Internet Banking News

May 14, 2000

FYI - The NCUA has issued an Identity Thief Prevention bulletin, which you will find at 

FYI - In response to the Children's Online Privacy Protection Act of 1998, we would recommend that the following statement or a similar statement be included in your terms and condition statement: "We do not knowingly solicit data from children, and we do not knowingly market to children. We recognize that protecting children's identities and privacy online is important and that the responsibility to do so rests with both the online industry and with parents."

FYI - The FRB, the FDIC, the OCC, and the OTS jointly announced their request for comment on a proposed rule implementing section 711, CRA Sunshine Requirements, of the recently enacted Gramm-Leach-Bliley Act. Notice posting will be allowed on the Internet. 

FYI - Application by UMB Bank, National Association, Kansas City, Missouri to expand the activities in an existing operating subsidiary by investing in an entity to be known as LLC. 

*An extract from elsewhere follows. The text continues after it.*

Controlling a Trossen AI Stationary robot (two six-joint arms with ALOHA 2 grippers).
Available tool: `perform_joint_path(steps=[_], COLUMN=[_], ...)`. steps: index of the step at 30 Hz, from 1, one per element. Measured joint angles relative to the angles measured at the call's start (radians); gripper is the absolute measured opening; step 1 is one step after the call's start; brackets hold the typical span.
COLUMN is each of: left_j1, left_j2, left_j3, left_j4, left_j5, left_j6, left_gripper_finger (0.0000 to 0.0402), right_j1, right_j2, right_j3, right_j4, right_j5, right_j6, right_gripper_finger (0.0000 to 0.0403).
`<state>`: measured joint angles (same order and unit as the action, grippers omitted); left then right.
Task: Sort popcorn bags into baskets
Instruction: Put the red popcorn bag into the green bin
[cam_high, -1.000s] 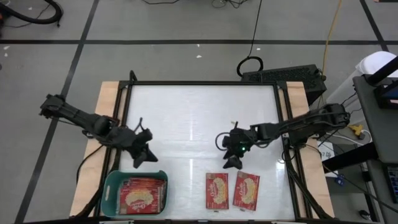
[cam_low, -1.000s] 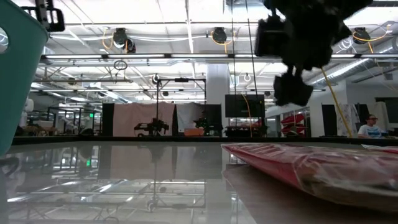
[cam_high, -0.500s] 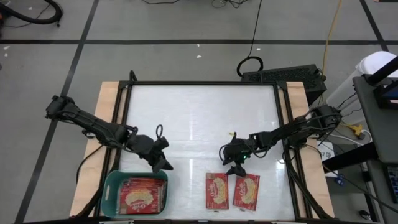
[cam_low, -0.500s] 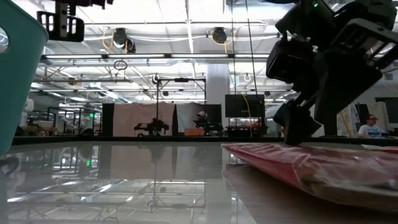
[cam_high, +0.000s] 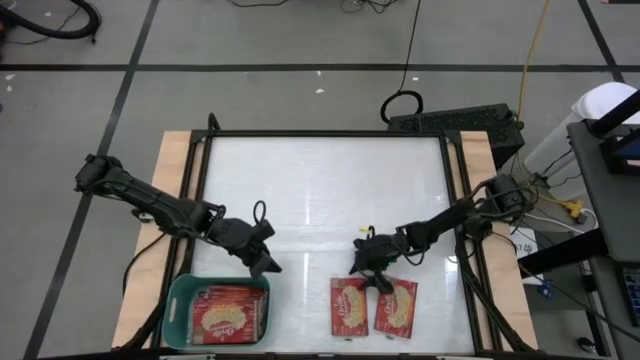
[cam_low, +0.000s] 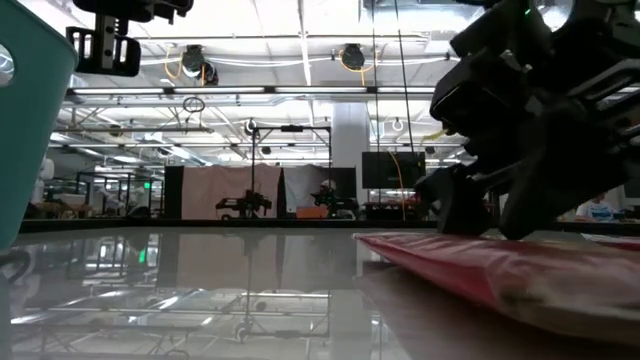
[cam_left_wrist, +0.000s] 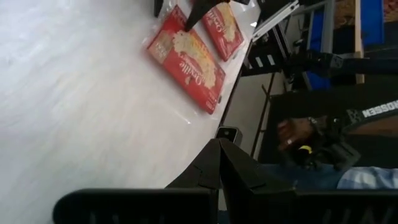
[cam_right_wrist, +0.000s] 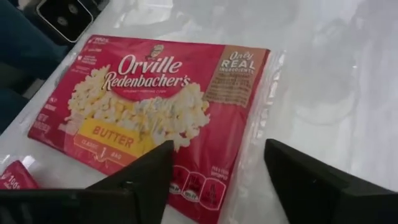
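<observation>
Two red popcorn bags lie flat side by side near the table's near edge: the left one (cam_high: 349, 305) and the right one (cam_high: 396, 305). My right gripper (cam_high: 372, 277) is open and low over their far ends. In its wrist view the fingers (cam_right_wrist: 214, 177) frame the closest edge of the left bag (cam_right_wrist: 149, 106). The low view shows it (cam_low: 485, 222) down at the bag (cam_low: 500, 270). The teal basket (cam_high: 172, 300) holds more red bags (cam_high: 228, 312). My left gripper (cam_high: 265, 264) is shut and empty, hovering over the basket's far right corner. My right gripper comes slanting down from the table's far right side, with one finger (cam_right_wrist: 143, 180) over the left bag's closest edge (cam_right_wrist: 186, 205) and the other over the table beside it. I cannot tell whether the fingers touch the bag, which lies flat.
The white tabletop (cam_high: 320, 190) spreads wide beyond both grippers. Wooden boards (cam_high: 175, 190) flank the table. A small black camera block (cam_left_wrist: 227, 134) sits at the near edge. A person's hand (cam_left_wrist: 292, 134) shows beyond that edge.
My right gripper has moved toward the near edge and come down from above the table onto the far ends of the two bags. My left gripper has moved right and toward the near edge, to the basket's far right corner. The bags have stayed put.
</observation>
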<state>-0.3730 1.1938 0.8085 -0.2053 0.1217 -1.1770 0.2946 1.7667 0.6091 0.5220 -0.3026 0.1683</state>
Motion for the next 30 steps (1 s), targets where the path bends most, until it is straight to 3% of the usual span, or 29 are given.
perform_joint_path(steps=[13, 21, 30], left_j1=[0.085, 0.154, 0.213], left_j2=[0.0, 0.0, -0.001], left_j3=[0.0, 0.0, 0.0], left_j4=[0.084, 0.259, 0.29], left_j5=[-0.001, -0.001, -0.043], left_j6=[0.05, 0.054, 0.104], left_gripper_finger=[0.0012, 0.0012, 0.0016], right_j1=[-0.035, -0.106, -0.191], right_j2=[0.02, 0.002, -0.163], right_j3=[-0.003, -0.006, -0.005], right_j4=[0.041, 0.126, 0.116], right_j5=[-0.059, -0.11, -0.117], right_j6=[0.061, 0.208, 0.213], right_gripper_finger=[0.0016, 0.0003, 0.0001])
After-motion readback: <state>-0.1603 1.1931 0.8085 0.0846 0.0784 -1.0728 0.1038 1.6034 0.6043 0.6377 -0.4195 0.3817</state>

FYI - The OTS has approved a federal thrift charter for Marsh & McLennan Companies, Inc. to form an Internet-only thrift, @Bank, to be located in Framingham, Mass. It will be the eighth Internet bank chartered by OTS.   A related article about brokerage houses entering the banking business can be found at 

INTERNET SECURITY - Over the next few weeks, we will share the FDIC's December 1997 paper "Security Risks Associated with the Internet." This week we will cover FDIC's comments regarding Data Privacy and Confidentiality and Data Integrity, and Authentication. Next week we will cover Authentication, Non-repudiation, and Access Control/System Design. 

The Internet is inherently insecure. By design, it is an open network which facilitates the flow of information between computers. Technologies are being developed so the Internet may be used for secure electronic commerce transactions, but failure to review and address the inherent risk factors increases the likelihood of system or data compromise. 

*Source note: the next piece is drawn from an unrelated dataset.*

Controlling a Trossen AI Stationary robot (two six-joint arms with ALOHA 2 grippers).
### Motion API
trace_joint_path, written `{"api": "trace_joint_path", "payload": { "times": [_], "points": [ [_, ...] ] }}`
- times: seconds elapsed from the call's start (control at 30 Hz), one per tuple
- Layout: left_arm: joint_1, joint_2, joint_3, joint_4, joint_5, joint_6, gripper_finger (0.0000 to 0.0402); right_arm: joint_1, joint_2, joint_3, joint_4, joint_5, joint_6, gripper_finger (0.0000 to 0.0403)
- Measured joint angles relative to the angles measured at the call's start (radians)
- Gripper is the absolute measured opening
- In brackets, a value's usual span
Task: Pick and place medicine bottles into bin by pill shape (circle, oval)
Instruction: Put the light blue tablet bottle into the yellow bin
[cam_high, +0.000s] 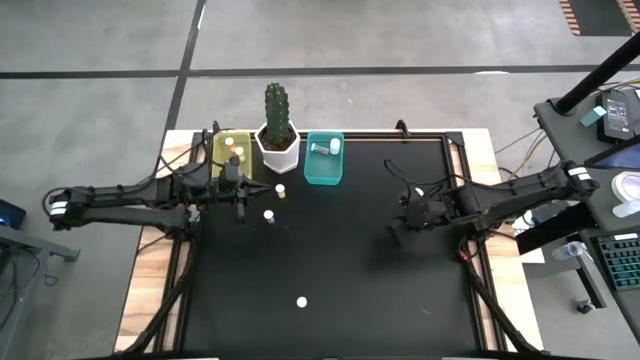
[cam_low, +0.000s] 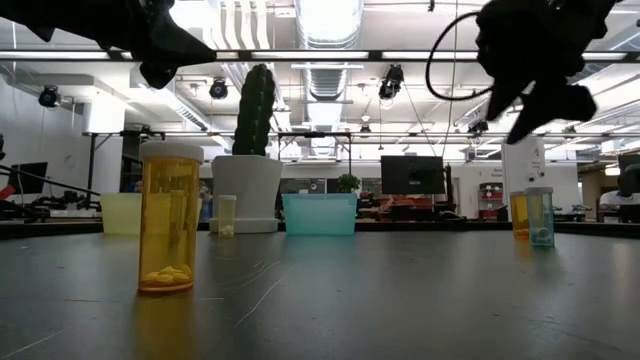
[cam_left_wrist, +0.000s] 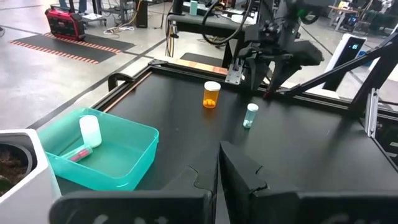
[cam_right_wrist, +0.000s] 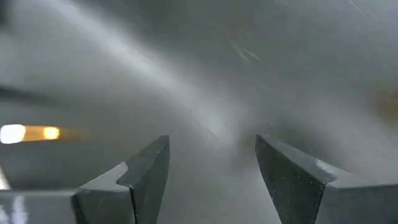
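Bottles lie scattered on the black table (cam_high: 330, 260): one with a white cap (cam_high: 268, 215) just beside the left gripper (cam_high: 240, 203), another (cam_high: 281, 189) a little nearer the cactus pot (cam_high: 279, 150), and one (cam_high: 301, 301) alone near the front edge. In the low view that front one shows as an orange bottle (cam_low: 169, 218) standing upright with a few pills at its bottom; I cannot tell their shape. Two more, an orange one (cam_left_wrist: 211, 94) and a clear one (cam_left_wrist: 250, 115), stand close together by the right gripper (cam_high: 408, 212) in the left wrist view. The right gripper hangs above the table with its jaws well apart and nothing between them; the right wrist view shows bare mat between its fingers (cam_right_wrist: 146, 171). The left gripper is closed and holds nothing that I can see, poised just beside the yellow bin (cam_high: 218, 150). This looks like a moment between picks, with several bottles left to sort. The next move probably calls for the right gripper to come down over one of the two bottles near it, straddle the body squarely, and close without tipping its neighbour. The teal bin (cam_high: 322, 175) holds two bottles, one white and upright (cam_left_wrist: 90, 130), one lying on its side (cam_left_wrist: 79, 152). The yellow bin holds at least two small bottles (cam_high: 232, 146), though which pills are in them is too small to tell.
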Motion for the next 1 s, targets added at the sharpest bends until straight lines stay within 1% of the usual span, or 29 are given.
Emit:
{"api": "trace_joint_path", "payload": {
  "times": [0.2, 0.4, 0.47, 0.57, 0.7, 0.87, 1.0],
  "points": [
    [0.000, 0.001, -0.001, -0.002, 0.000, 0.002, 0.0000, 0.010, 0.094, 0.081, -0.219, -0.040, 0.137, 0.0231],
    [0.000, 0.001, -0.005, -0.003, 0.000, 0.002, 0.0000, 0.013, 0.193, 0.156, -0.371, -0.068, 0.167, 0.0231],
    [0.000, 0.004, -0.005, -0.001, 0.000, 0.002, 0.0000, 0.013, 0.220, 0.176, -0.390, -0.073, 0.153, 0.0231],
    [0.000, 0.005, -0.005, -0.003, 0.000, 0.002, 0.0000, 0.013, 0.252, 0.194, -0.393, -0.107, 0.112, 0.0231],
    [0.000, 0.004, -0.005, -0.003, 0.000, 0.002, 0.0000, 0.013, 0.284, 0.201, -0.393, -0.138, 0.096, 0.0231],
    [0.000, 0.005, -0.008, -0.003, 0.000, 0.002, 0.0000, 0.013, 0.303, 0.193, -0.392, -0.139, 0.089, 0.0231],
    [-0.001, 0.005, -0.011, -0.003, 0.000, 0.001, 0.0000, 0.013, 0.306, 0.178, -0.353, -0.132, 0.082, 0.0231]
  ]
}}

1) Data Privacy and Confidentiality 

Unless otherwise protected, all data transfers, including electronic mail, travel openly over the Internet and can be monitored or read by others. Given the volume of transmissions and the numerous paths available for data travel, it is unlikely that a particular transmission would be monitored at random. However, programs, such as "sniffer" programs, can be set up at opportune locations on a network, like Web servers (i.e., computers that provide services to other computers on the Internet), to simply look for and collect certain types of data. Data collected from such programs can include account numbers (e.g., credit cards, deposits, or loans) or passwords. 

Due to the design of the Internet, data privacy and confidentiality issues extend beyond data transfer and include any connected data storage systems, including network drives. Any data stored on a Web server may be susceptible to compromise if proper security precautions are not taken. 

2) Data Integrity 

Potentially, the open architecture of the Internet can allow those with specific knowledge and tools to alter or modify data during a transmission. Data integrity could also be compromised within the data storage system itself, both intentionally and unintentionally, if proper access controls are not maintained. Steps must be taken to ensure that all data is maintained in its original or intended form. 

INTERNET COMPLIANCE - Disclosures/Notices- Several consumer regulations provide for disclosures and/or notices to consumers. The compliance officer should check the specific regulations to determine whether the disclosures/notices can be delivered via electronic means. The delivery of disclosures via electronic means has raised many issues with respect to the format of the disclosures, the manner of delivery, and the ability to ensure receipt by the appropriate person(s).

Disclosures are generally required to be "clear and conspicuous." Therefore, compliance officer should review the web site to determine whether the disclosures have been designed to meet this standard. Institutions may find that the format(s) previously used for providing paper disclosures may need to be redesigned for an electronic medium. Institutions may find it helpful to use "pointers " and "hotlinks" that will automatically present the disclosures to customers when selected. A financial institution's use solely of asterisks or other symbols as pointers or hotlinks would not be as clear as descriptive references that specifically indicate the content of the linked material.

PRIVACY STATEMENT - The Board of Governors of the Federal Reserve System, the Federal Deposit Insurance Corporation, the Office of the Comptroller of the Currency, and the Office of Thrift Supervision today approved the issuance of final regulations implementing the provisions of the Gramm-Leach-Bliley Act governing the privacy of consumer financial information. 

IN CLOSING - The next publication of the "Internet Banking News" will be May 28. I am traveling to Kansas City to celebrate my 17 year old son's high school graduation. Then I am off to Denver to give a presentation at the State Conference of Bank Supervisor's regulatory forum about compliance on the Internet and Internet security.